11.6 - Further Examples

Example 11-7: Male Foot Length and Height Data Section

First, let us consider a dataset where y = foot length (cm) and x = height (in) for n = 33 male students in a statistics class (Height Foot data set).

scatterplot of foot vs height

There is a clear outlier with values (\(x_i\) , \(y_i\)) = (84, 27). If that data point is deleted from the dataset, the estimated equation, using the other 32 data points, is \(\hat{y}_i = 0.253 + 0.384x_i\). For the deleted observation, \(x_i\) = 84, so

\(\hat{y}_{i(i)}= 0.253 + 0.384(84) = 32.5093\)

The (unstandardized) deleted residual is

\(d_i=y_i-\hat{y}_{i(i)}= 27 − 32.5093 = −5.5093\)

The usual sample residual will be smaller in absolute size because the outlier will pull the line toward itself. With all data points used, \(\hat{y}_i = 10.936+0.2344x_i\). At \(x_i\) = 84, \(\hat{y}_i = 30.5447\) and \(e_i\) = 27 − 30.5447 = −3.5447.

The difference between the two predicted values computed for the outlier is:

unstandardized \(DFFITS = \hat{y}_i -\hat{y}_{i(i)}= 30.5447 − 32.5093 = −1.9646\).

A dot plot of Cook’s \(D_i\) values for the male foot length and height data is below:

Dotplot of Cook's D values

Note the outlier from earlier is the large value way to the right. The one large value of Cook’s \(D_i\) is for the point that is the outlier in the original data set. The interpretation is that the inclusion (or deletion) of this point will have a large influence on the overall results (which we saw from the calculations earlier).

From the analysis we did on the residuals, one may justify deleting the data point (\(x_i\), \(y_i\)) = (84, 27) from the dataset. If you choose to take such a measure in practice, you need to always justify with some sort of residual analysis why you are deleting a data point.
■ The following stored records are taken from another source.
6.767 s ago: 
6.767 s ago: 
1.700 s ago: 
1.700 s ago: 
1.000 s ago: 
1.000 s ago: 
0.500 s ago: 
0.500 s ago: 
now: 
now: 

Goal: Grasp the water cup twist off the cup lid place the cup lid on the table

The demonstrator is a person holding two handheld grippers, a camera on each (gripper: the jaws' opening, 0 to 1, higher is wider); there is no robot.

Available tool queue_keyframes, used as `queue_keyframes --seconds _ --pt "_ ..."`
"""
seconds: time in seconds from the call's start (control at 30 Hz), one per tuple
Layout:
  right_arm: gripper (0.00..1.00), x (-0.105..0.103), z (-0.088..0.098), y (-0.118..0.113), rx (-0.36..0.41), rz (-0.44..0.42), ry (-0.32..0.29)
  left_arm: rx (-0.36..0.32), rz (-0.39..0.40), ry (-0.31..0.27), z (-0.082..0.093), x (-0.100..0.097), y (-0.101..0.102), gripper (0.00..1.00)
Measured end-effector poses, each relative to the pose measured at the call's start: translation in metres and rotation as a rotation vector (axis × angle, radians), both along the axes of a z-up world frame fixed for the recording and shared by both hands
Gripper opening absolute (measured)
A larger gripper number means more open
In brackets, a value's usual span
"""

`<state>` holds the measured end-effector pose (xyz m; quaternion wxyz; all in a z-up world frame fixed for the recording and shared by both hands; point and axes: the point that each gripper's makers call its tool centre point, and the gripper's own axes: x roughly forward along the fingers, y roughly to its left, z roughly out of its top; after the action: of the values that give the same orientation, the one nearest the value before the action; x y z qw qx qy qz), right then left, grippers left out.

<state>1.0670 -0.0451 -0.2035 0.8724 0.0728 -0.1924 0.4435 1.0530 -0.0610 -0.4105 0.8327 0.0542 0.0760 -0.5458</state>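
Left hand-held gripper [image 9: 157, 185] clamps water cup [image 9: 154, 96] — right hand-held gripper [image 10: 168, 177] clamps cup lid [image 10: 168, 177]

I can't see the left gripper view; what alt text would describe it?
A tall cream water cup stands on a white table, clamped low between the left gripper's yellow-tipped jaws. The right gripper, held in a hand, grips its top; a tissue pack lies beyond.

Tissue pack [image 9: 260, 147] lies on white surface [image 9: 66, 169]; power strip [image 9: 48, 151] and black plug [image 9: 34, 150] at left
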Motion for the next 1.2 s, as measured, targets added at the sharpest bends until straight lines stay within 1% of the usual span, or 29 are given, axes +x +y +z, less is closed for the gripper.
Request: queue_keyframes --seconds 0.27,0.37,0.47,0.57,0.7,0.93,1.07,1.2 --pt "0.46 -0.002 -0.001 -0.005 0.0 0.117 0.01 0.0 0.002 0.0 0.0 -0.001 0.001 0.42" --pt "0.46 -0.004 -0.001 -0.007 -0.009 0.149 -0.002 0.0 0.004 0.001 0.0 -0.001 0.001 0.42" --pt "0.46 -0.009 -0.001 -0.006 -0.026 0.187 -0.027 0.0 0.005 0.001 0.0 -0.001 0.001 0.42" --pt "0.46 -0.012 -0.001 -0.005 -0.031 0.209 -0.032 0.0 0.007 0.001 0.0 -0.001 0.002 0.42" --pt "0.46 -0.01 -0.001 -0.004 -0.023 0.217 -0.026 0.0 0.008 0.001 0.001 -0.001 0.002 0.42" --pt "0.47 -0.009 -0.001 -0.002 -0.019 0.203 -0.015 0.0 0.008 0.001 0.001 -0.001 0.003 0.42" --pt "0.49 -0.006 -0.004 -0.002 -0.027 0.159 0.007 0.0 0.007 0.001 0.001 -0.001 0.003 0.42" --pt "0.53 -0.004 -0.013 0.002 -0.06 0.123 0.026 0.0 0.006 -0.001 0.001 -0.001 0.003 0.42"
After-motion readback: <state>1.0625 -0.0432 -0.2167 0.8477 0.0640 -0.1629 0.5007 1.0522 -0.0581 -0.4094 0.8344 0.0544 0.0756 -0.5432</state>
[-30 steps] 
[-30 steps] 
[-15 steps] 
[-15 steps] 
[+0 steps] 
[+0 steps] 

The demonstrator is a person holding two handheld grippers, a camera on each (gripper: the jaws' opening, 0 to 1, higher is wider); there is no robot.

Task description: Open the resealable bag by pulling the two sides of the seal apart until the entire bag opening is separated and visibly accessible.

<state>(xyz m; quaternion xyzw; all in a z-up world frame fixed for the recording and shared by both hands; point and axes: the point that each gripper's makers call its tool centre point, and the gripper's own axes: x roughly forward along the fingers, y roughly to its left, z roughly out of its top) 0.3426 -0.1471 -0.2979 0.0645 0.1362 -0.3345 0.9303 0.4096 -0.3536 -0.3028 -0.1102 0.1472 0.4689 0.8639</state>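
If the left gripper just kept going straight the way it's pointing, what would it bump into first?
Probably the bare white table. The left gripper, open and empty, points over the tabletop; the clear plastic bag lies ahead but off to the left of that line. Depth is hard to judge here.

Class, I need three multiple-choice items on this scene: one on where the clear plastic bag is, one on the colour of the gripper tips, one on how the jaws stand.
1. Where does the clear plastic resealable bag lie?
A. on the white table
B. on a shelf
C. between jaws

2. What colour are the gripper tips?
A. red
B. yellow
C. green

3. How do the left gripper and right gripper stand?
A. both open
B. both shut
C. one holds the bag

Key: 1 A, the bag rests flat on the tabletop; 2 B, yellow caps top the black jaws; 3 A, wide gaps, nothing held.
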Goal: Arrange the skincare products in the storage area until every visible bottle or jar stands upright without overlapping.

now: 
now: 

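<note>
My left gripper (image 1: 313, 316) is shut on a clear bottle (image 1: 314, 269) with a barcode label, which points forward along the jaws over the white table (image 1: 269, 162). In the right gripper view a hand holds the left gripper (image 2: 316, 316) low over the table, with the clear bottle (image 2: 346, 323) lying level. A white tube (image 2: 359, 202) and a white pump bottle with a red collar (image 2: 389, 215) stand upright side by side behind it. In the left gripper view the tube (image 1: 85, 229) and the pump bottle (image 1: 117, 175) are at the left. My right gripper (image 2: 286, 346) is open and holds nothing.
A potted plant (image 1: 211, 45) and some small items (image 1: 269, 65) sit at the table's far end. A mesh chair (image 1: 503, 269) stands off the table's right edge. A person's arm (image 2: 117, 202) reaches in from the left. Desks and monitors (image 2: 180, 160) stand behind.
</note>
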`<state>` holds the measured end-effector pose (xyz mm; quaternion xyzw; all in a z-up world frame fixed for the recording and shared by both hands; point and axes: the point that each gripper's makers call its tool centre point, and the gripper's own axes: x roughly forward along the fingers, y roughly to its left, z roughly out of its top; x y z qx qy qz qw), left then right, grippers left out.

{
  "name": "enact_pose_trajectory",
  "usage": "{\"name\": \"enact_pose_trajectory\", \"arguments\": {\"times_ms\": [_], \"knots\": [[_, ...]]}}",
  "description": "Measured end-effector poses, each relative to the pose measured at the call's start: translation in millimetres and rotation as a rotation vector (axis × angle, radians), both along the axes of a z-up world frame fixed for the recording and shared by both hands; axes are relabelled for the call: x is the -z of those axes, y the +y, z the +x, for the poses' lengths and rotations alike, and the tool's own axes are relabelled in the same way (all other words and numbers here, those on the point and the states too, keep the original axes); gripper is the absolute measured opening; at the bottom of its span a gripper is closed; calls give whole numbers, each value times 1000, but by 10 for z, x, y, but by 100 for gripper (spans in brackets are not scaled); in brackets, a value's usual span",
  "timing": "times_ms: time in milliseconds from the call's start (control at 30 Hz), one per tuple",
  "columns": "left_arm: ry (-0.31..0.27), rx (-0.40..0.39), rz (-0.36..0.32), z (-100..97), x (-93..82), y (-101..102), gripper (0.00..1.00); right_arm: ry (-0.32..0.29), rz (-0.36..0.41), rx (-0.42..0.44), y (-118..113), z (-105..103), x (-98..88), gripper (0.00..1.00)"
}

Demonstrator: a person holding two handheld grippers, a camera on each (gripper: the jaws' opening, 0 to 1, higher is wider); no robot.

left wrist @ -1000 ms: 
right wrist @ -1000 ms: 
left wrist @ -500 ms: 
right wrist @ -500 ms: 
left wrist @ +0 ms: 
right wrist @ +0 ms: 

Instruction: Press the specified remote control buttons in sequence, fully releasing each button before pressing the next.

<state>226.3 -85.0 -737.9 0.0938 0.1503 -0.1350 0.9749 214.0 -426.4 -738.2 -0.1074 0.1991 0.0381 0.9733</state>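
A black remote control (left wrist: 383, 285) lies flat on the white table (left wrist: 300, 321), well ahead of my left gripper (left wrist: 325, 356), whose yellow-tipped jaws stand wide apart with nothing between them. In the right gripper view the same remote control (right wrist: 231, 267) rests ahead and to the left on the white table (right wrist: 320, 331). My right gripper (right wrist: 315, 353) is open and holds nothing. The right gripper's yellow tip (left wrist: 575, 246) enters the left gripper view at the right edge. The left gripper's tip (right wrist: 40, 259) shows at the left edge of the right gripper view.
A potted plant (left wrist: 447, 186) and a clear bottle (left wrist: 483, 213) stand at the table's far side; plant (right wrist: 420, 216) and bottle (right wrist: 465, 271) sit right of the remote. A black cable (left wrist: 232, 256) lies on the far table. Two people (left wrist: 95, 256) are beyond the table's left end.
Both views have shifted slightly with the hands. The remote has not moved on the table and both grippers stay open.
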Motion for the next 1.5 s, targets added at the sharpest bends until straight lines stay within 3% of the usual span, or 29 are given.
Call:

Example 11-8: Hospital Infection Data Section

Hospital bed

Below is a scatterplot for the Hospital Infection risk data.

fitted line plot

For this dataset, y = infection risk and x = average length of patient stay for n = 112 hospitals in the United States. A regression line is superimposed. Notice that there are two hospitals with extremely large values for the length of stay and that the infection risks for those two hospitals are not correspondingly large. This causes the sample regression line to tilt toward the outliers and apparently not have the correct slope for the bulk of the data.
Below is the “Unusual Observations” display that Minitab gave for this regression.

Fits and Diagnostics for Unusual Observations

Obs InfectRsk Fit SE Fit 95% CI Resid Std Resid Del Resid DFITS
2 1.600 4.045 0.117 (3.812, 4.277) -2.445 -2.15 -2.19 -0.225615 R  
40 1.300 3.802 0.137 (3.532, 4.073) -2.502 -2.21 -2.25 -0.270620 R  
47 6.500 7.988 0.585 (6.828, 9.148) -1.488 -1.52 -1.53 -0.909869   X
53 7.600 4.996 0.150 (4.699, 5.293) 2.604 2.30 2.35 0.310508 R  
54 7.800 5.238 0.179 (4.884, 5.592) 2.562 2.27 2.31 0.366190 R  
93 1.300 4.082 0.115 (3.853, 4.310) -2.782 -2.55 -2.50 -0.253571 R  
111 5.900 7.393 0.494 (6.415, 8.372) -1.493 -1.45 -1.46 -0.697504   X

Click the Results tab in the regression dialog and change “Basic tables” to “Expanded tables” to obtain the additional columns in this table."

Notice that two observations in this display are marked with an 'X'. These are the hospitals with the long average length of stay. Notice also that these two points do not have particularly large studentized residuals (which Minitab calls standardized residuals). This is because the line was "pulled" toward the observed y-values and so the studentized residuals are not overly large. Also, these two points do not have particularly large studentized deleted residuals ("Del Resid"). This is because deleted residuals only adjust for one observation being omitted from the model at a time. In this case, if Obs 47 is omitted, Obs 111 remains to "pull" the regression line towards its observed y-value. Similarly, if Obs 111 is omitted, Obs 47 remains to "pull" the regression line towards its observed y-value. Thus, the deleted residuals are unable to flag that these two observations are probably outliers.

There are five observations marked with an 'R' for "large (studentized) residual." This is about the right number for a sample of n = 112 (5% of 112 comes to 5.6 observations) and none of these studentized residuals are overly large (say, greater than 3 in absolute value). Thus, the two data points to the far right are probably the only ones we need to worry about.

The question here would be whether we should delete the two hospitals to the far right and continue to use a linear model or whether we should retain the hospitals and use a curved model. The justification for deletion might be that we could limit our analysis to hospitals for which length of stay is less than 14 days, so we have a well defined criterion for the dataset that we use.